The Ponte Vecchio and the Arno, Florence.
Mrs. Browning was reading Prudhon that winter, and also Swedenborg, Lamartine, and other of the French writers. Browning was writing from time to time many of the lyrics that appear in the Collection entitled “Men and Women,” while on Mrs. Browning had already dawned the plan of “Aurora Leigh.” They read the novel of Dumas, Diane de Lys, Browning’s verdict on it being that it was clever, but outrageous as to the morals; and Mrs. Browning rejoiced greatly in Mrs. Harriet Beecher Stowe’s “Uncle Tom’s Cabin,” saying of Mrs. Stowe, “No woman ever had such a success, such a fame.” All in all, this winter of 1852-1853 was a very happy one to the poets, what with their work, their friends, playing with the little Wiedemann (Penini), the names seeming interchangeably used, and their reading, which included everything from poetry and romance to German mysticism, social economics, and French criticism. Mrs. Browning found one of the best apologies for Louis Napoleon in Lamartine’s work on the Revolution of ’48; and she read, with equal interest, that of Louis Blanc on the same period. In April “Colombe’s Birthday” was produced at the Haymarket Theater in London, the role of the heroine being taken by Miss Helen Faucit, afterward Lady Martin. The author had no financial interest in this production, which ran for two weeks, and was spoken of by London critics as holding the house in fascinated attention, with other appreciative phrases.
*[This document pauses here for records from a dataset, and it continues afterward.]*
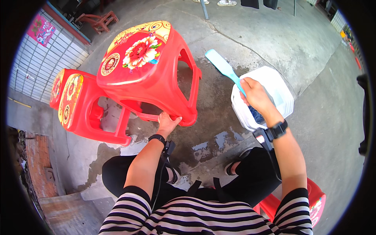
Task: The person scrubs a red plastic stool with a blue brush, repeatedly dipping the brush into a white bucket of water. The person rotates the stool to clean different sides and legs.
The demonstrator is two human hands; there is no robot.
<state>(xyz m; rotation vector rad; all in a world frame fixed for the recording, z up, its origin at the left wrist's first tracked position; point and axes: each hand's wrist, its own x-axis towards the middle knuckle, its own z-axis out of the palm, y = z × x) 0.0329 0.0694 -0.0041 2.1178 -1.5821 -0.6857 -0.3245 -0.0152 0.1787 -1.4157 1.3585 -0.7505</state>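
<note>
My left hand (169, 122) grips the lower edge of a large red plastic stool (132, 85), its thumb against the foot. The stool's seat bears a flower print and is tilted towards the left. In my right hand (258, 95) is a light blue plastic brush (220, 62), held by its handle and pointing to the upper left; its bristles cannot be seen. That hand is above a white plastic basin (282, 88), which looks like several stacked together. Something dark blue (256, 114) lies inside the basin, partly hidden by my wrist.
Two smaller red stools (88, 117) lie on their sides at the left. Part of another red stool (314, 196) shows beside me at the lower right. Wet concrete (211, 123) lies between my feet and the basin. A wooden stool (98, 22) and metal poles (204, 10) stand farther off.
</note>
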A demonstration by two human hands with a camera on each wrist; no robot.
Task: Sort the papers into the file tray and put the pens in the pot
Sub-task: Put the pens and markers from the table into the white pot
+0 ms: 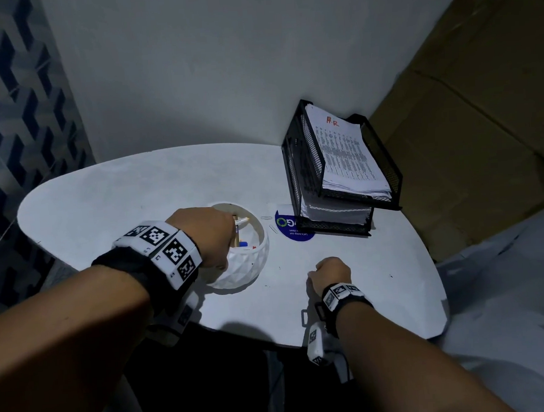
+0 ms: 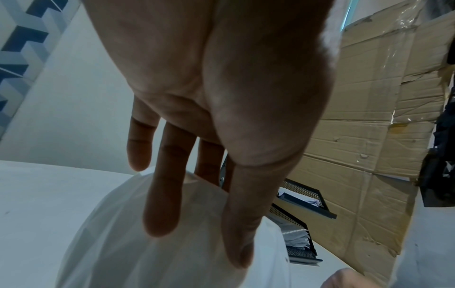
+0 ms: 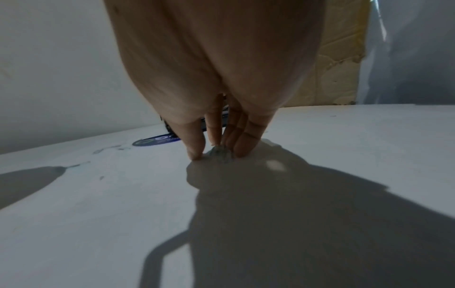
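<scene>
- On the white table [image 1: 137, 194]: white faceted pot [image 1: 251, 263] near the front-centre, black mesh file tray [image 1: 306, 160] at the back right against the wall.
- Left hand [image 1: 203, 234] is over the pot's left rim. Wrist view shows its fingers [image 2: 162, 194] straight and spread, lying against the pot's outer wall [image 2: 147, 253]; nothing gripped.
- Pens [image 1: 242, 221] are inside the pot: one white barrel near the rim, blue and red bits lower down. Exact count not readable.
- Right hand [image 1: 331, 273] is on the bare table to the right of the pot, apart from it. Fingertips [image 3: 197, 152] are bunched together, touching the surface around a small greyish thing [image 3: 220, 154]; blurred, can't tell whether it is pinched or what it is.
- Papers [image 1: 347, 157] stacked in the tray's upper tier, top sheet marked "H.R" in red; a second stack in the lower tier.
- Blue round sticker [image 1: 289, 228] partly under the tray's front corner; two paper clips [image 1: 266, 218] between it and the pot.
- Cardboard [image 1: 479, 100] stands right of the tray.
</scene>
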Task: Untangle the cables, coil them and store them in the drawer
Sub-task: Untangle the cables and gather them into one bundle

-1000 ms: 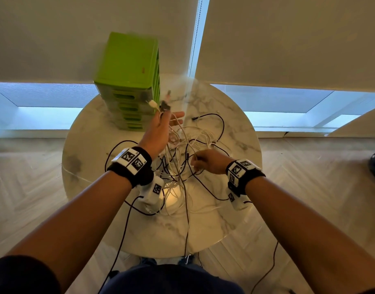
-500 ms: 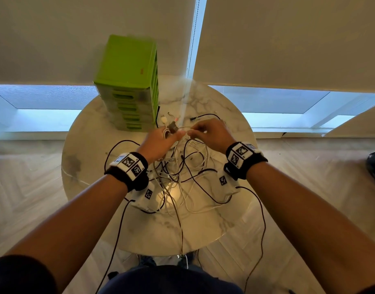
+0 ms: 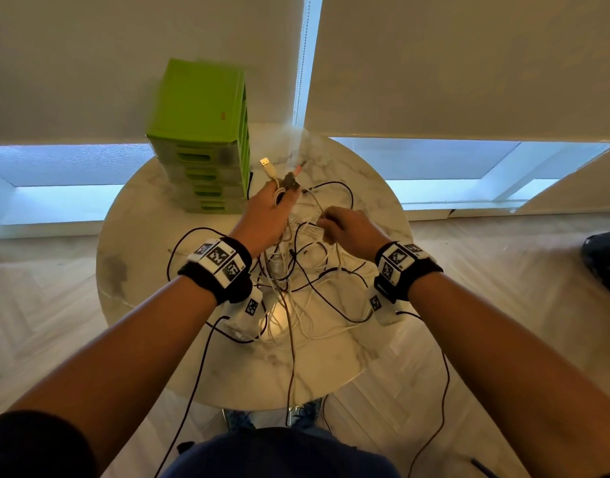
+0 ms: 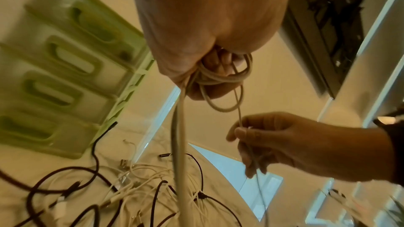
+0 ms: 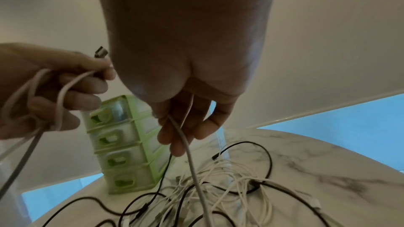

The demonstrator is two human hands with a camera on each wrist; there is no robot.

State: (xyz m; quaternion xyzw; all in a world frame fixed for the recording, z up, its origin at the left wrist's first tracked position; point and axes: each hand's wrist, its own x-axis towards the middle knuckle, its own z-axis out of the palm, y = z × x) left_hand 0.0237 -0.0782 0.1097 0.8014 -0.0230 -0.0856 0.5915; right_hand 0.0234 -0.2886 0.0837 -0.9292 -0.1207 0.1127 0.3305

Mrs. Browning watches the drama of Italian politics, and while she regarded Mazzini as noble, she also felt him to be unwise, a verdict that time has since justified. “We see a great deal of Frederick Tennyson,” she writes; “Robert is very fond of him, and so am I. He too writes poems, and prints them, though not for the public.” Their mutual love of music was a strong bond between Browning and Mr. Tennyson, who had a villa on the Fiesolean slope, with a large hall in which he was reported to “sit in the midst of his forty fiddlers.”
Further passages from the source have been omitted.